Le bilan neuropsychologique : une démarche déterminante

Les apports du bilan neuropsychologique seront déterminants dans le diagnostic/affinement du diagnostic de la dyspraxie.

Ces évaluations permettent aussi – et c’est très important-  de mettre en évidence les déficits et les ressources : concrètement ce sur quoi on va pouvoir s’appuyer pour aider l’enfant.

Le bilan neuropsychologique est pris en charge dans certaines structures comme le Centre Référent, CMP, CMPP etc.. Mais face à la surcharge des services et aux très longs délais, ces bilans peuvent par ailleurs être réalisés auprès de neuropsychologues exerçant en libéral.

Ils ne sont toutefois pas remboursés par la Sécurité Sociale.

La solution libérale devient toutefois indispensable pour le diagnostic d’une personne âgée de plus de 16 ans, les Centres Référents des Troubles des Apprentissages ne recevant plus au delà de cet âge.

C’est un médecin qui va finalement poser le diagnostic et établir les documents permettant l’ouverture de l’accompagnement notamment de la MDPH: aides financières compensatoires pour financer par exemple de l’ergothérapie, l’attribution d’un auxiliaire de vie scolaire individuel (AVSI) pour accompagner l’enfant en classe, l’acquisition d’un ordinateur, mise en place d’un Projet Personnalisé de Scolarisation (PPS) coordonné par l’enseignant référent

Le rôle du psychologue ?

Ma place de psychologue et de psychothérapeute va davantage concerner l’incidence du trouble en terme de souffrance psychique, avec proposition d’accompagnement si cela s’avère nécessaire.

La dyspraxie peut en effet fortement impacter l’enfant dans son estime, la confiance envers lui-même et l’autre.
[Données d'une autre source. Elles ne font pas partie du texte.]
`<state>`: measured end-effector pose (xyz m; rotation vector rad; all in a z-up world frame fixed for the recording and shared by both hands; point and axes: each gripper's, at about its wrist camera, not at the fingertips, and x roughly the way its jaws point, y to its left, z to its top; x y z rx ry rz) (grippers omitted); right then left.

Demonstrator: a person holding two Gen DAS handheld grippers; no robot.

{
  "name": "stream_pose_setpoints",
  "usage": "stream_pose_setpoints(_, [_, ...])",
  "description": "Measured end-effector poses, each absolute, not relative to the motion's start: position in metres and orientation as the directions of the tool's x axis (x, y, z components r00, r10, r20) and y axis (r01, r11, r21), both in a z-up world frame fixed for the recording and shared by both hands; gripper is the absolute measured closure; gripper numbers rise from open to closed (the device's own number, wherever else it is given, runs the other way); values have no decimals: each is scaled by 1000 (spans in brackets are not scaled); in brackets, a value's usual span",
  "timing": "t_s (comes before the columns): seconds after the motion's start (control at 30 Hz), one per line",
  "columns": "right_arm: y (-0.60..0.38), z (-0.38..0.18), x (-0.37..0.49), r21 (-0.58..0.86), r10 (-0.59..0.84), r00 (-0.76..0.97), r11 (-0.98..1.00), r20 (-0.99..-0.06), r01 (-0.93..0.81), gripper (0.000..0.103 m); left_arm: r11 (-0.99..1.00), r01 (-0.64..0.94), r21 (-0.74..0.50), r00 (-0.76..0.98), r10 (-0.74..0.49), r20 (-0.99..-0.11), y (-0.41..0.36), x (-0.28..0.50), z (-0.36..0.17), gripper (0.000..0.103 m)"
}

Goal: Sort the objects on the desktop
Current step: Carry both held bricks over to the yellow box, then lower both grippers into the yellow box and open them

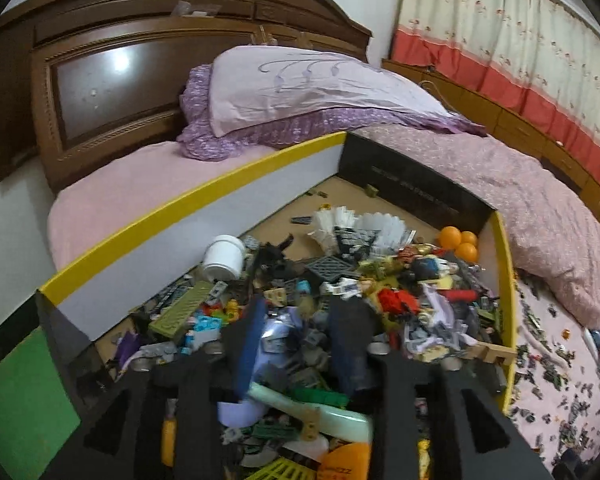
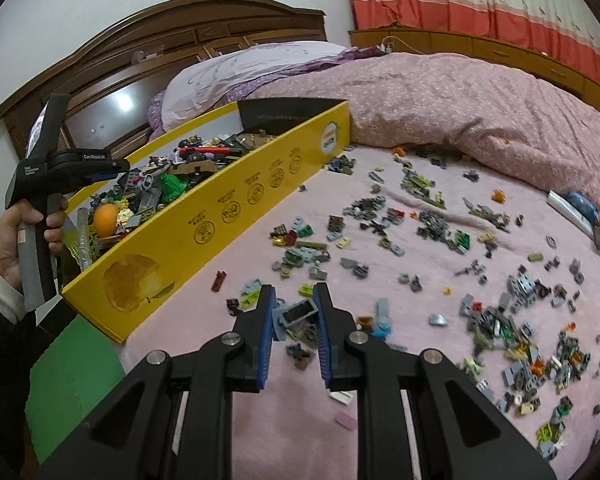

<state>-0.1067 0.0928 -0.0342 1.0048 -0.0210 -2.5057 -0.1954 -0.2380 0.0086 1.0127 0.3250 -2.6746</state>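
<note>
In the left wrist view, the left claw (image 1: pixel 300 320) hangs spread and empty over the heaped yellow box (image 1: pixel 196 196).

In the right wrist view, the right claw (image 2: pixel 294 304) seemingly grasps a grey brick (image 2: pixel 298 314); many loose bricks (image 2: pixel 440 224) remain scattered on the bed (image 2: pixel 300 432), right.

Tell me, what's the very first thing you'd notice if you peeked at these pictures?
Probably the big yellow box on the pink bed, heaped with toy bricks, with three orange balls in its far corner. Next, the small bricks scattered over the bed beside it, where the right gripper pinches a grey brick.
</note>
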Motion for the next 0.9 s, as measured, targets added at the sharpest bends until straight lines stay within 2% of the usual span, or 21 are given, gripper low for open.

L’espace offert permet à l’enfant de soutenir et de déployer les compétences préservées, croire à ses potentialités souvent très conséquentes, accepter ses difficultés et mieux vivre sa vie d’enfant.

Les parents ont par ailleurs besoin d’être conseillés dans les démarches à produire, les professionnels ou les structures à solliciter. La conception que j’ai de ma fonction auprès des enfants accorde une importance cruciale à la coordination interpartenariale.

Il est important de pouvoir impulser des échanges, fédérer les acteurs gravitant autour de l’enfant, travailler en lien avec l’école si la famille l’autorise.

Le maillage inter-professionnel tissé autour de l’enfant est infiniment plus efficient que des actions isolées, s’avère très rassurant pour les parents comme pour le jeune.